放射線を扱う医療機器と放射線技師が出来ること

医療現場で診断や治療に用いられる機器のことを医療機器という。これには、患者さんの侵襲度を考慮してクラスI〜クラス4まである。

具体的には

クラス1:一般医療機器:不具合が生じた場合でも人体へのリスクが極めて低い
ex:注射針、ピンセット、X線間接撮影用カメラ、手動式手術台等

クラス2:管理医療機器:不具合が生じた場合でも、人体へのリスクが比較的低いと考えられるもの
ex:補聴器、歯科用金属、歯科用注射針、手術用手袋等

クラス3:高度管理医療機器:不具合が生じた場合、人体のリスクが比較的高い
ex:コンタクトレンズ、透析器、人工呼吸器(レスピレータ)、バルーンカテーテル、血管陽カテーテルガイド、ワイヤー、AED等

クラス4:高度管理医療機器:患者への侵襲度が高く、不具合が生じた場合、生命の危険に直結する恐れがあるもの。
ex:ペースメーカー、人工心臓弁、心血管用ステント等

また、据え付けの機器かどうか(組み立てる必要があるかどうか)なども問題になってくる。
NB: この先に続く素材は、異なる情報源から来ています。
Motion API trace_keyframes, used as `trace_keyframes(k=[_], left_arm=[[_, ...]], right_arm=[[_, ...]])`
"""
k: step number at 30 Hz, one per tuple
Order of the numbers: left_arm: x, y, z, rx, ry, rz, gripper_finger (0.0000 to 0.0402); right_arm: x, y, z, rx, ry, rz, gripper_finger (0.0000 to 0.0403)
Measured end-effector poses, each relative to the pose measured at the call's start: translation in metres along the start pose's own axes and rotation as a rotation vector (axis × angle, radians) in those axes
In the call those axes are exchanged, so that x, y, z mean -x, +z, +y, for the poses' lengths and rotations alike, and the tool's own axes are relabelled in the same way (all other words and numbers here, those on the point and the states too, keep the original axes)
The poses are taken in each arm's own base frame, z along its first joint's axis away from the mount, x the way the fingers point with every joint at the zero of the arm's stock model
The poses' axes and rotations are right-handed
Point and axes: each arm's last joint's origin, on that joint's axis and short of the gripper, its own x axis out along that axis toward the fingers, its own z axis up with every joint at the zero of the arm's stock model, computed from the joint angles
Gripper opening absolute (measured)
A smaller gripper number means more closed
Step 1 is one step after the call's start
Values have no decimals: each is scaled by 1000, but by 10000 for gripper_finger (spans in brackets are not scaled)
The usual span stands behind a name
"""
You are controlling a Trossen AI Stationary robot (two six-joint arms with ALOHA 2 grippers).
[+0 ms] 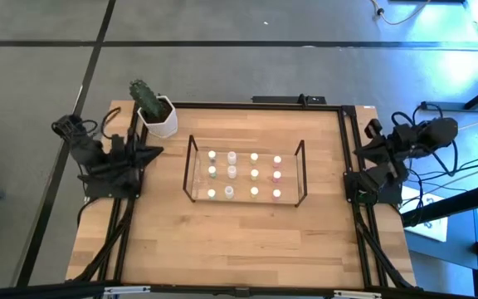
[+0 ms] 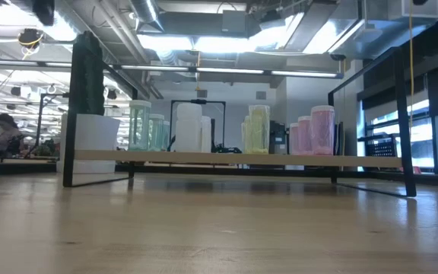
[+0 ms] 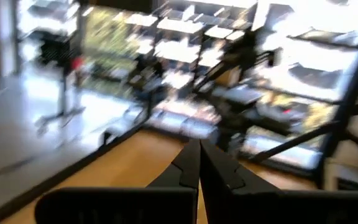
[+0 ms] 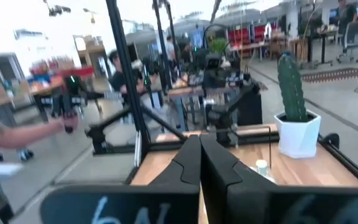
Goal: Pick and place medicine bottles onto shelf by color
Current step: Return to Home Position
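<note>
**Left pincer (image 1: 154, 151) and right pincer (image 1: 358, 154), high view.** Each arm sits folded at its own edge of the worktop (image 1: 222, 249), well apart from the shelf (image 1: 191, 170) at the centre. We count twelve medicine bottles (image 1: 231, 173) on the shelf, in four columns of three. None lies loose on the worktop.

**Low view.** The bottles stand upright on the shelf board, grouped by tint: greenish bottles (image 2: 139, 125), white bottles (image 2: 188, 125), yellowish bottles (image 2: 258, 125) and pink bottles (image 2: 322, 128). The plant pot (image 2: 93, 144) stands near the greenish end.

**Left wrist view.** The left pincer's fingers (image 3: 185, 168) are pressed together and hold nothing.

**Right wrist view.** The right pincer's fingers (image 4: 185, 165) are likewise together and empty. The plant pot shows ahead, with what is probably one bottle beside it.

We judge the sorting complete. Only the parking of the arms appears to be left.
</note>
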Motion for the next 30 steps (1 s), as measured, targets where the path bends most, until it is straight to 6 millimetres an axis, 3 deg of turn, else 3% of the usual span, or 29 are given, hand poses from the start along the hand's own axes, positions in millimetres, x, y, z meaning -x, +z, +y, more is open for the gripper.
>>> trace_keyframes(k=[4, 8, 26, 30], left_arm=[[-2, -4, -4, -51, -130, -147, 0], [-5, -16, -4, -105, -155, -228, 0], [-19, -102, 7, -19, -147, -133, 0], [-20, -107, 8, -4, -150, -89, 0]], right_arm=[[8, -12, -6, -40, 30, -76, 0], [7, -27, -7, -43, 53, -142, 0], [-25, -88, 4, -25, 79, -170, 0], [-33, -105, 6, -41, 81, -182, 0]])
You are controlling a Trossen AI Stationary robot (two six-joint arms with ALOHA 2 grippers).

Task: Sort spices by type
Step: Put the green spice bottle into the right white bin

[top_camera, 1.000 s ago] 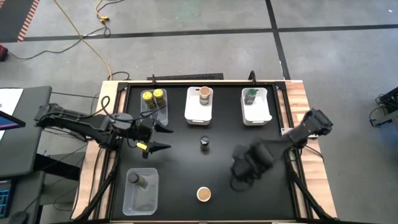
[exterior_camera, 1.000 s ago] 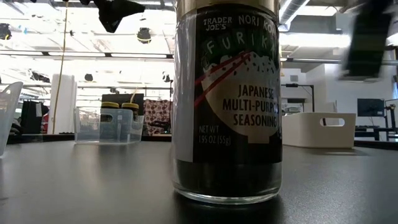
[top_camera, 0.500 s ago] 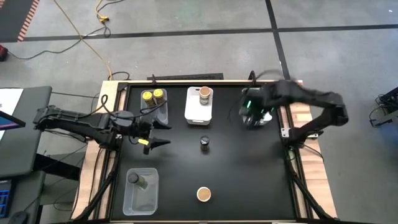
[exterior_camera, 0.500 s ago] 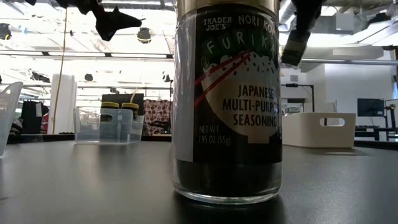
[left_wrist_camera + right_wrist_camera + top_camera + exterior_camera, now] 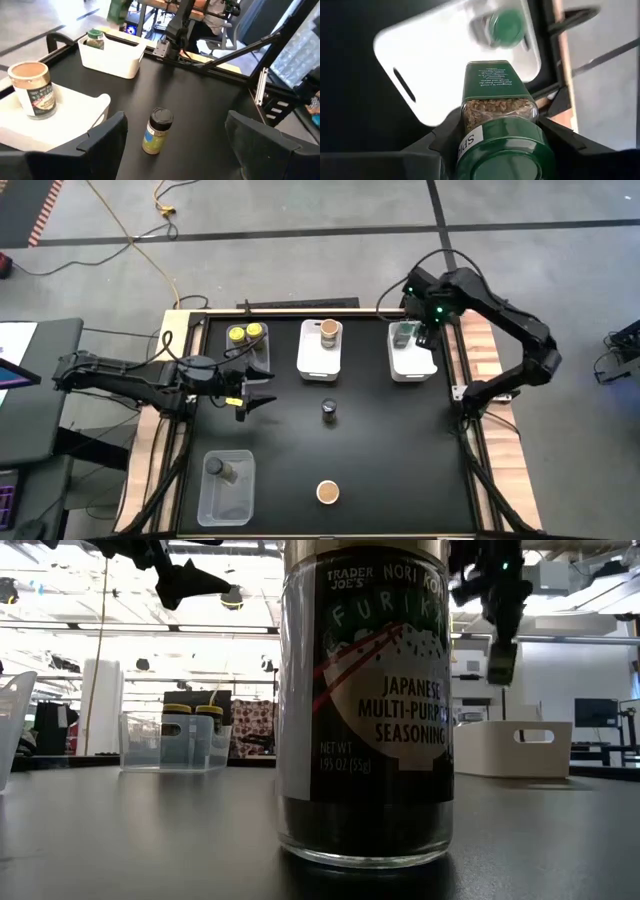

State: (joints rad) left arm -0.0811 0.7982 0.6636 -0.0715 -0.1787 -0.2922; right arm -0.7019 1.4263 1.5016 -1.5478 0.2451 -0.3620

放射線関連機器には、RI線源を用いるものか、電気的に放射線を発生させるものの二つがある。

前者は、

診療用放射線照射装置、診療用放射線照射器具(この二つは下限数量の1000倍以上か以下かによって決まる)、

放射性同位元素装備診療機器、診療用放射線同位元素、陽電子断層撮影用放射線同位元素、


後者は、

X線装置

診療用高エネルギー放射線発生装置

診療用粒子線発生装置

である。

放射線技師は、これを歯科医師や医師の指示監督のもとに扱う。ただし、集団健診を行う場合は、以下のことが守られれば例外的にOKである。


①事前に責任医師の明確な指示を得ること
②緊急時や必要な時に医師に確認出来ること
③必要な機器、設備、撮影時や緊急時のマニュアルの整備がなされていること
④機器の日常点検等の管理体制、教育、研修体制の整備がなされていること

診療放射線技師は、患者さんの余計な被曝を防ぎながら、撮影や治療を行う。ICRP勧告でも放射線障害を防止する為に行為の正当化、防護の最適化、濃度限度の設定を行っている。

放射線被曝を考慮したX線管焦点皮膚間距離などが定められている。

口内法70kV以下,歯科用X線撮影,CT撮影の場合は15cm、口内法70kV以上,ポータブル,乳房撮影の場合は20cm、それ以外は45cm以上である。また、透視中は30cm以上離す。

X線を除去する総ろかの基準は、
口内法撮影用70kV以下の場合1.5mmAl当量以上
乳房撮影用50kV以下の場合0.5mmAl当量以上または0.03mmMo当量以上
輸血用血液照射装置治療用及び上記以外は2.5mmAl当量以上となる。
(X線一般撮影装置の総ろかは2.5mmAl当量以上と医療法で決められていることはやりましたね。)

ろかを行うのは、Al板で減弱してしまうくらいの低エネルギー成分を減らすことで患者さんにとって不要な被曝をしなくて済むからです。

これらの条件については日本画像医療システム工業会(JIRA)が出しているJIS Z 4704の規約がありますので、そちらをご覧下さい。